God loves us exactly wherever we are right now, but He also wants so much more from us. We are nowhere near the finish line. We have a long way to go, but we need to be “a little better each day.” Because God loves us, He asks us to step up, be better, and follow Him.

When asked a question he did not know how to answer, the Book of Mormon prophet Nephi relied on what he already knew: “I know that [God] loveth his children; nevertheless, I do not know the meaning of all things” (1 Nephi 11:17).

I believe that no matter how hard, unjust, unfair, or painful this life may seem, we will all be very happy with the final balance of scales. Our choices will trump our circumstances.

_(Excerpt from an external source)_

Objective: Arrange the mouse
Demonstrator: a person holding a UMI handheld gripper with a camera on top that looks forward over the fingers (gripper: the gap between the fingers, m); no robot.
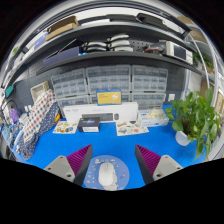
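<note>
— Noting the risk first: we find the gripper [107, 166] spread wide, its pink-purple pads [79, 158] well apart and holding nothing. The mouse [107, 175] lies low between the fingers, with a gap on either side, on what appears to be a pale round mat [121, 181] on the blue table [115, 140].

— What do we judge could fail?

— We see a smooth, rounded, white shell, likely hard plastic. In our judgement, pads closing on that curved back could squeeze it forward or let it twist, especially if they meet it off-centre. A slick shell on a smooth mat may also skid.

— Surroundings?

— We record a leafy green plant [195, 118] in a pale pot beside the far right of the table, trays [132, 127] of small items and a white box [99, 113] along the far edge, and shelving [105, 83] with drawers behind. All stand well beyond the fingers. We cannot tell whether the mouse has a cable.
</note>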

“It will all be all right in the end, and if it’s not all right, it’s not the end,” says a popular adage. The Lord Himself has said:

“Ye cannot behold with your natural eyes, for the present time, the design of your God concerning those things which shall come hereafter, and the glory which shall follow after much tribulation.

“For after much tribulation come the blessings. Wherefore the day cometh that ye shall be crowned with much glory” (Doctrine and Covenants 58:3–4).

I don’t know the meaning of all things. But I know that God loves me. He loves you too. His perfect love casts away my fears (see Moroni 8:16). Until the end comes for me, I am trying to magnify my calling and be more like Jesus.

Thanks to technology that lets me type with my eyes, I will continue to share my testimony and my faith in God’s plan of happiness until He calls me home.